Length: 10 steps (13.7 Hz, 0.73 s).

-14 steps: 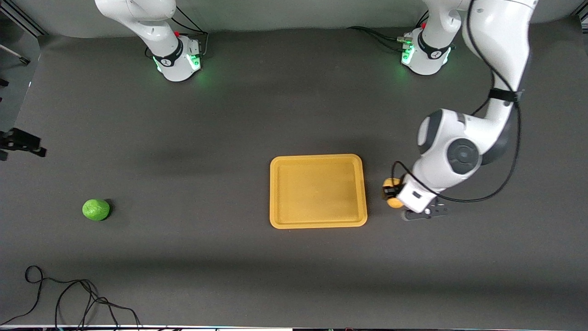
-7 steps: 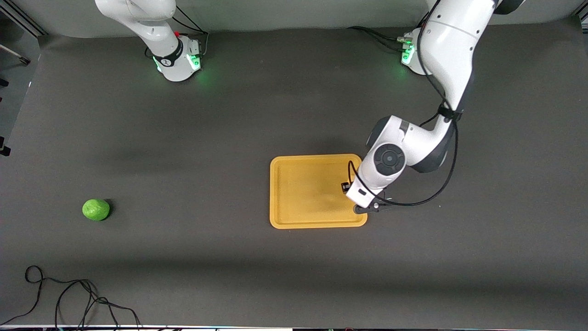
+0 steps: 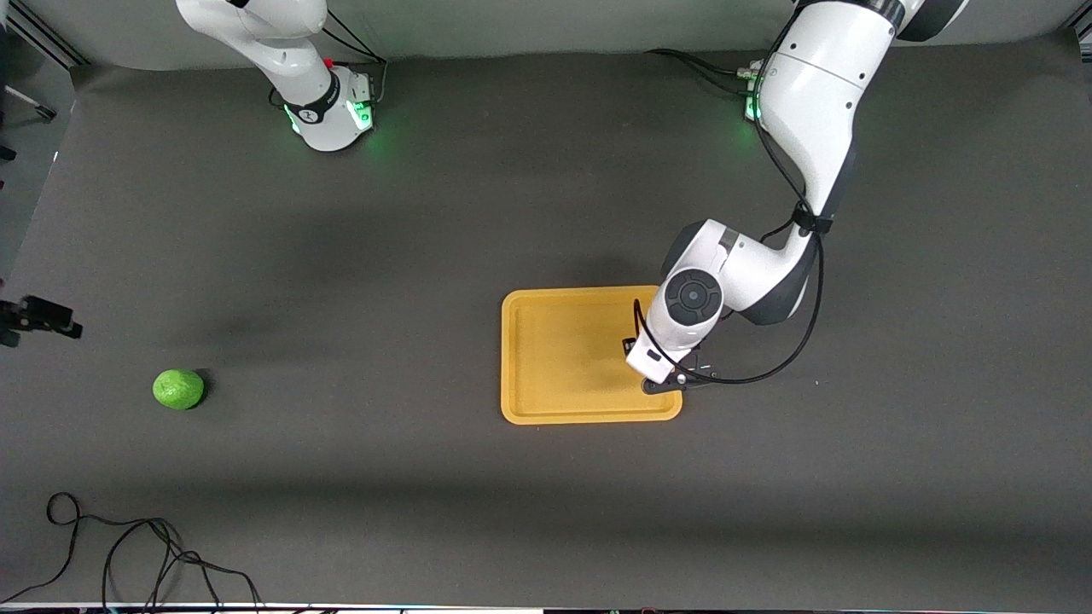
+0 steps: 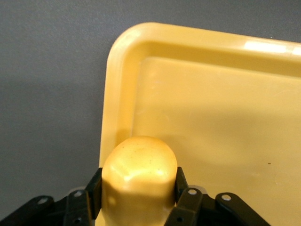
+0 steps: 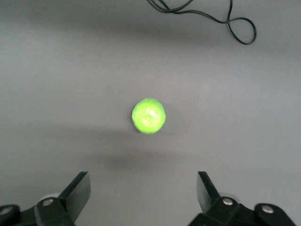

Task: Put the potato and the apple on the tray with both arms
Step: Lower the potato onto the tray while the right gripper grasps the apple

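Left jaws clamping potato (image 4: 139, 176), hidden from front

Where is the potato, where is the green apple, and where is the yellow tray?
potato (image 4: 138, 174): left wrist view, on its rounded skin between the fingers.
apple (image 3: 178, 389): front view, on the middle of the fruit.
tray (image 3: 563, 354): front view, on its bare floor.

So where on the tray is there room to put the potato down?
Nearly all the tray floor is bare. The only busy part is its edge toward the left arm's end, where the left gripper holds the potato just over the rim. The apple lies on the table, under the open right gripper.
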### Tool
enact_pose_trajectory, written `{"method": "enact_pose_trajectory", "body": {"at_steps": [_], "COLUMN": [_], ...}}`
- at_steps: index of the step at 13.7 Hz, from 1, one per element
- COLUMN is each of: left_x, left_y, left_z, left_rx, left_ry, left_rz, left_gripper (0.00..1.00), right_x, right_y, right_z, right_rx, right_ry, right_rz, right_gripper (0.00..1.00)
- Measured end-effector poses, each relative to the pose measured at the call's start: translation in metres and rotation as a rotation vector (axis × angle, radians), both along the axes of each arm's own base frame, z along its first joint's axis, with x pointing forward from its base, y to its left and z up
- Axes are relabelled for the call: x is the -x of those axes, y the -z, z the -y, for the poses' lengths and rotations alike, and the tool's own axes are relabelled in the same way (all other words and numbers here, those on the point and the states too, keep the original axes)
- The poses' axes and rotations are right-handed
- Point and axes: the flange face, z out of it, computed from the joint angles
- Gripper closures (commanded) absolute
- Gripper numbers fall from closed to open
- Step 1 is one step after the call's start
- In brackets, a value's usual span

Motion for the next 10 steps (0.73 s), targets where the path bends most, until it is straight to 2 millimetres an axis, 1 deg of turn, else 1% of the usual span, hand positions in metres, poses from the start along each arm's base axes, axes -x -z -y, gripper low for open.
{"method": "enact_pose_trajectory", "body": {"at_steps": [1,2,3,4,5,6,7,10], "left_x": [0.0,0.0,0.0,-0.001,-0.001,0.0,0.0,-0.003], "left_y": [0.001,0.001,0.002,0.003,0.005,0.006,0.007,0.005], "left_z": [0.0,0.0,-0.001,-0.002,-0.002,-0.003,-0.003,-0.003], "left_rx": [-0.001,-0.002,-0.003,-0.005,-0.007,-0.01,-0.011,-0.013], "left_ry": [-0.001,-0.002,-0.003,-0.003,-0.004,-0.004,-0.003,-0.004], "left_rz": [0.0,0.0,0.0,-0.001,-0.003,-0.005,-0.005,0.003], "left_gripper": [0.66,0.66,0.66,0.64,0.47,0.08,0.0,0.01], "right_x": [-0.006,-0.01,-0.012,-0.012,-0.012,-0.011,-0.01,-0.008], "right_y": [0.02,0.041,0.061,0.081,0.097,0.11,0.12,0.147], "right_z": [0.001,0.001,0.001,-0.001,-0.005,-0.009,-0.011,-0.01], "right_rx": [0.006,0.013,0.019,0.022,0.023,0.023,0.026,0.017], "right_ry": [0.005,0.01,0.016,0.02,0.023,0.026,0.027,0.055], "right_rz": [0.01,0.024,0.038,0.049,0.059,0.065,0.068,0.072], "right_gripper": [0.0,0.0,0.0,0.0,0.0,0.0,0.0,0.0]}}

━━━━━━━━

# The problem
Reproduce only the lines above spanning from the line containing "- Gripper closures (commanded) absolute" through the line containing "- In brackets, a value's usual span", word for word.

# Result of this task
- Gripper closures (commanded) absolute
- Gripper numbers fall from closed to open
- Step 1 is one step after the call's start
- In brackets, a value's usual span

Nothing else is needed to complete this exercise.